Exercise ▸ Would you please transcribe, exactly as written, the lines of the entries below starting at the one that holds "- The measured" and ending at the one that holds "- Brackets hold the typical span", both included?

[Stored data entries]
== Segment start ==

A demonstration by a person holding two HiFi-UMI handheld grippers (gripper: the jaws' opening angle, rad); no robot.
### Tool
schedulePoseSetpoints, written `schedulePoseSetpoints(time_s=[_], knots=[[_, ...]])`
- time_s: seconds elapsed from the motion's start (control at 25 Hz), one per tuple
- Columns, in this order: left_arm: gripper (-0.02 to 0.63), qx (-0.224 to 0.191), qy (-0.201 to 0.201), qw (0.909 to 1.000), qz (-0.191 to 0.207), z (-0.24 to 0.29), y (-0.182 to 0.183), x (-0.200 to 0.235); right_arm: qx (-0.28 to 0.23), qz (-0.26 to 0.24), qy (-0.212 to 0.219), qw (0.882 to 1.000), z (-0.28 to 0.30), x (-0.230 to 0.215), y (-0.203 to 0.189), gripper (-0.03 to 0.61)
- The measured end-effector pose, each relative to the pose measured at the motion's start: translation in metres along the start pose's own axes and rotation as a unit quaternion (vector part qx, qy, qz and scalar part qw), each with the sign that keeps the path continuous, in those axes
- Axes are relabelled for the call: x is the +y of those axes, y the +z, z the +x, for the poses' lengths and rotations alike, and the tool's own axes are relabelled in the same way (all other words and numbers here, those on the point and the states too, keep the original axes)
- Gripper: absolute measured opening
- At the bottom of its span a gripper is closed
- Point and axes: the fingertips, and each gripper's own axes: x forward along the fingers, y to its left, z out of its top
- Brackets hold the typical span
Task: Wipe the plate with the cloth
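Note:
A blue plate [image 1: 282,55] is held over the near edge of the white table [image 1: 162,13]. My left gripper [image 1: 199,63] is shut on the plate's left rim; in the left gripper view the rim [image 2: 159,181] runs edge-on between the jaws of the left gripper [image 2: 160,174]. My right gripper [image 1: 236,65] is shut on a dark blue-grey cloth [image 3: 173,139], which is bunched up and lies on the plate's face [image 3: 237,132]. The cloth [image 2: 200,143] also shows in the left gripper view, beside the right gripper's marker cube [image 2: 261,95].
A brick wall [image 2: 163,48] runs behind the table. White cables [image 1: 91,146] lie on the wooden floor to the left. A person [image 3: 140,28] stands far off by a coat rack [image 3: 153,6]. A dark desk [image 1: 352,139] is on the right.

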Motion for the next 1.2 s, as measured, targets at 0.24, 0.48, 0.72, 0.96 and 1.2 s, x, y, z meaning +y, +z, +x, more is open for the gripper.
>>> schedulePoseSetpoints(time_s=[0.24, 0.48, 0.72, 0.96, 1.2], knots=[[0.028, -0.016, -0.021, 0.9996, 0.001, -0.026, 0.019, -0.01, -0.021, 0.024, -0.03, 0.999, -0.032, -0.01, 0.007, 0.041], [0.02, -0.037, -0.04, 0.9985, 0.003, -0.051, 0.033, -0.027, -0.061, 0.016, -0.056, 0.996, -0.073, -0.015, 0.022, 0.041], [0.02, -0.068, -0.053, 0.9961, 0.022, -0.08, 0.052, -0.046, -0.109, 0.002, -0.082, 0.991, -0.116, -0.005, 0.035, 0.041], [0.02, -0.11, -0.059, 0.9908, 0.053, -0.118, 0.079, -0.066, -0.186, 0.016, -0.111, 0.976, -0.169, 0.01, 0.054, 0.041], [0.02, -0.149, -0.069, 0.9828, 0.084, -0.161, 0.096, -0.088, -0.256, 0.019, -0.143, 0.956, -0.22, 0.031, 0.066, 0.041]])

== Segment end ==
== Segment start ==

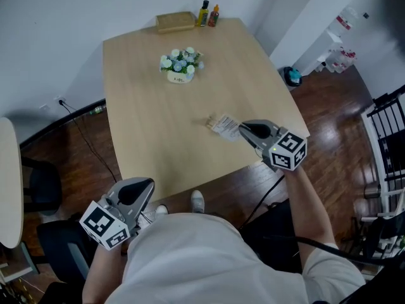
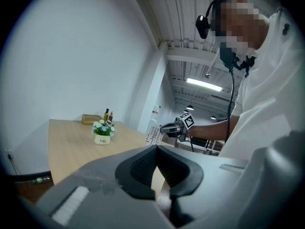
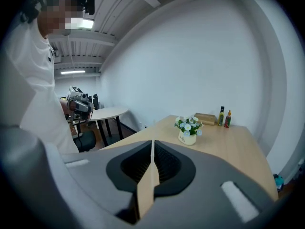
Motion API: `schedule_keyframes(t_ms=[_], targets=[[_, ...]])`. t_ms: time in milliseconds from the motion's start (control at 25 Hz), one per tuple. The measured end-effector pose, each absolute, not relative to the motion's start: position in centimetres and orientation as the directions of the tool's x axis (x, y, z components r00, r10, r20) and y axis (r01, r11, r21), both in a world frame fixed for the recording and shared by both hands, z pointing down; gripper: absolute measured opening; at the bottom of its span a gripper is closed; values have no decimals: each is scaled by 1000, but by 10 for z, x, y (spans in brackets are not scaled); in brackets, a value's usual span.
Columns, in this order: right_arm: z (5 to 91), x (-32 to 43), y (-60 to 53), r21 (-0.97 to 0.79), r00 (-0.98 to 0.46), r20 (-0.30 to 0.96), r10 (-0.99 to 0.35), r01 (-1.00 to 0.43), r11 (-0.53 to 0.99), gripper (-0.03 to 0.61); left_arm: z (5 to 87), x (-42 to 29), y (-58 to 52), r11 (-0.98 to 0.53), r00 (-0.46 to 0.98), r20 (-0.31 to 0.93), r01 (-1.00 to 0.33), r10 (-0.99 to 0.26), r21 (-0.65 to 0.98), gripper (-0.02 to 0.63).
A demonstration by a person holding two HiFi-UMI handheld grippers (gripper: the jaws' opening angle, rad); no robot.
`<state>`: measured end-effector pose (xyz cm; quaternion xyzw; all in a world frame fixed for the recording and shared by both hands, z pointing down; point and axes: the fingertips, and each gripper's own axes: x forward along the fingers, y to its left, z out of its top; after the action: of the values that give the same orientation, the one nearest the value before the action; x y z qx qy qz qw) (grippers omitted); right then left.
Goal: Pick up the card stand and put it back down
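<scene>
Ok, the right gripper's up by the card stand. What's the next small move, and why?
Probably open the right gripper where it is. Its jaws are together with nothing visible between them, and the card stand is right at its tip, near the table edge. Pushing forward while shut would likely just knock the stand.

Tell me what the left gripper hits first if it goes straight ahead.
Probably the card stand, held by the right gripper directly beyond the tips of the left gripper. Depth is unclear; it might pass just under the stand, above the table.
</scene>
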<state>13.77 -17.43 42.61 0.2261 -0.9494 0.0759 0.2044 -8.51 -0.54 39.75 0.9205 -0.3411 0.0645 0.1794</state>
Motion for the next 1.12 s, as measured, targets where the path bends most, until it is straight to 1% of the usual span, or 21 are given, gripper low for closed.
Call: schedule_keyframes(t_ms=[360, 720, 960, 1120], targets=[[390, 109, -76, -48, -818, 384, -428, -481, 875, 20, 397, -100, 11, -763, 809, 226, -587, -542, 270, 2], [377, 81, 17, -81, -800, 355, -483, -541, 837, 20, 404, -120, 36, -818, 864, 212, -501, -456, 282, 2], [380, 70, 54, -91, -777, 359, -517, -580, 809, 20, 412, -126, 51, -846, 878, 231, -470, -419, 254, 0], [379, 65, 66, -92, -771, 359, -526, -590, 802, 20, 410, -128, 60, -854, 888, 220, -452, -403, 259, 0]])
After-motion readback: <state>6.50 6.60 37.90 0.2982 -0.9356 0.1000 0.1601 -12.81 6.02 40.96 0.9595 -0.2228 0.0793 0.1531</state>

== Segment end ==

Task response ▸
- The measured end-effector pose, each relative to the pose measured at the motion's start: translation in metres along the start pose's own axes and rotation as a unit quaternion (vector part qx, qy, qz and scalar part qw), each with the sign that keeps the path continuous, in those axes
- Axes are relabelled for the call: x is the +y of those axes, y the +z, z the +x, for the poses' lengths and rotations alike, and the tool's own axes are relabelled in the same way (all other words and numbers here, those on the point and the states too, keep the original axes)
- Gripper: absolute measured opening
- At the bottom of its span a gripper is closed
- Point and axes: the fingertips, and each gripper's own axes: x forward along the fingers, y to its left, z out of its top
- Brackets hold the typical span

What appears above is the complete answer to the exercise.